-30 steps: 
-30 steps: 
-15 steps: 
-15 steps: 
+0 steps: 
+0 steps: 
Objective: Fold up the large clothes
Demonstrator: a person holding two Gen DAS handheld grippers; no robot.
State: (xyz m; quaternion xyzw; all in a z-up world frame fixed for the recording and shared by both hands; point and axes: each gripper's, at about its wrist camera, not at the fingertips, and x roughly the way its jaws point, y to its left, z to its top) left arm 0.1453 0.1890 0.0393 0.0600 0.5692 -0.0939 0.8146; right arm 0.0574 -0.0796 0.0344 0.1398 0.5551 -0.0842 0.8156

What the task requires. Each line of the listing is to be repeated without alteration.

Final answer.
-30 steps: 
-30 steps: 
-15 steps: 
-15 steps: 
+0 steps: 
+0 steps: 
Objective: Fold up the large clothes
Demonstrator: a person holding two Gen DAS handheld grippers; no robot.
State: (xyz m; quaternion xyzw; all in a z-up world frame fixed for the recording and shared by both hands; point and axes: each gripper's, at about its wrist camera, not at the fingertips, and x roughly the way its jaws point, y to its left, z to its top) left arm 0.1453 0.1890 0.0393 0.0600 0.5692 -0.0939 0.8146; right arm 0.0574 -0.0796 0.0344 0.1398 0.5551 -0.0842 0.8156

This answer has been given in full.